There’s an interesting article in today’s New York Times (article here) about a recent lawsuit involving Wine.com and its venture capital investors. According to the article, the company’s former CEO has sued Baker Capital—one of Wine.com’s primary VC backers—over a venture capital financing that occurred in 2005. Baker initially invested in Wine.com in 2004 when it purchased $17 million of the company’s Series F preferred stock. (A separate article about the initial financing is here). Typical of VC financings, Baker obtained the right to appoint two directors to the board and it also negotiated for a variety of stockholder veto rights, including the right to veto a sale of the company.
Problems arose in 2005 when Wine.com ran short of cash. The complaint alleges that the company's management secured an acquisition offer from Liberty Media for $67.5 million, which would have resulted in all investors receiving a pay-out on their investments. The board of directors allegedly approved the Liberty offer; however, it was vetoed at the stockholder level by Baker Capital. Left with no alternative but bankruptcy, the company was then forced to accept a new financing led by Baker that resulted in significant dilution to all other investors. Baker contends that the Liberty offer was never presented formally to the board and that it “saved Wine.com by providing it with needed funding at a time when no one else would do so.”
For me, the most interesting aspect of the story is that the dispute actually reached the courts. For years, the conventional wisdom has been that the VC industry is too small and well-connected to permit opportunistic behavior by either VCs or founders.

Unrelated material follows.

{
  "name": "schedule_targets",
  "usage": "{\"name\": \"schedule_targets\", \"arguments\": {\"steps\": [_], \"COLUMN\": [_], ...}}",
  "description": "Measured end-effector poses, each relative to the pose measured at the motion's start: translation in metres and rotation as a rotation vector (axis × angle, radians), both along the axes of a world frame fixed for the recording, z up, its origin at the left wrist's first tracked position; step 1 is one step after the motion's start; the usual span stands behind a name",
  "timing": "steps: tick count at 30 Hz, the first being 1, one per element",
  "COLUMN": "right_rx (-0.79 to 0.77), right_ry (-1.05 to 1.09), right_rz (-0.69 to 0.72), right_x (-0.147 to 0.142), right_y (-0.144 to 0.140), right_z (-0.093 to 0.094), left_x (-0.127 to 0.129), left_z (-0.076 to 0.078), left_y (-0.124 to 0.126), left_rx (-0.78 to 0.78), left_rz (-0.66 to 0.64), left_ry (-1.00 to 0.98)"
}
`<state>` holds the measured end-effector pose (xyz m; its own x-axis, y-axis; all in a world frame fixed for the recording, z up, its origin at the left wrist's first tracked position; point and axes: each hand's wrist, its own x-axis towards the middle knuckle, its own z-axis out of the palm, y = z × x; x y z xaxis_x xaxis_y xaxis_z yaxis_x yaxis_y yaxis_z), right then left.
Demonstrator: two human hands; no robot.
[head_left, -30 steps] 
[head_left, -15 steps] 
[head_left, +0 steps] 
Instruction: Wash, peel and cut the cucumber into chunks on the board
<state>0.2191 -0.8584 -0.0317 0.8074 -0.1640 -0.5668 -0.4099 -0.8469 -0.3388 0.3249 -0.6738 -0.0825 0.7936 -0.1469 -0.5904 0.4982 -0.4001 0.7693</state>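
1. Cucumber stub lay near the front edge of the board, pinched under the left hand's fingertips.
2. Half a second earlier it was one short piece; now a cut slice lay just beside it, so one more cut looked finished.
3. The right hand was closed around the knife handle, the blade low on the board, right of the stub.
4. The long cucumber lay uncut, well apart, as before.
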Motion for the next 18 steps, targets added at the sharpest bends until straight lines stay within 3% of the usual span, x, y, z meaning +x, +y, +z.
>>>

Take, for instance, the following statement by VC-gurus Josh Lerner and Paul Gompers of Harvard Business School:
“[W]hile the controls that venture capitalists demand may be essential, they also create the potential for abuse. A venture capitalist’s reputation for fairness is the only assurance an entrepreneur has of being treated with respect. Established venture groups typically care deeply about their reputation for treating entrepreneurs fairly and openly.” PAUL GOMPERS AND JOSH LERNER, THE MONEY OF INVENTION: HOW VENTURE CAPITAL CRATES NEW WEALTH 12 (2001).The notion is that a VC investor who acts opportunistically towards an entrepreneur in one company will obtain a reputation for opportunism among other entrepreneurs in the closely-knit start-up world, thus hurting the VC’s ability to invest in the next Google, eBay, etc. Likewise, entrepreneurs should be wary of developing a reputation for litigiousness, lest they hurt their ability to form and finance future start-up companies.
Cases such as Wine.com indicate that the traditional reputational markets in the VC industry may be breaking down. In fact, the case is one of a number of recent founders-vs.-VC lawsuits that have begun to pop up (e.g,. similar suits have been filed against the VC backers of epinions.com and Nishan Systems). Why might this be happening? I think the primary answer lies in the fact that the VC industry isn’t the same as it used to be. Reputational sanctions for opportunistic behavior are strongest in settings involving close-knit communities. The significant growth of the VC industry over the past decade makes it unlikely that the VC community resembles those communities where norm-based reputational sanctions have displaced legal sanctions. For instance, the membership of the National Venture Capital Association has grown from 87 firms in 1980 to over 900 firms in 2003 with over 9,000 investment principals. Add to this the difficulty of proving a “bad act” worthy of reputational sanction (did Baker’s financing “save” the company or oppress it?), and I think it becomes evident that reputation probably plays less of a role in the VC market today than it did in the past.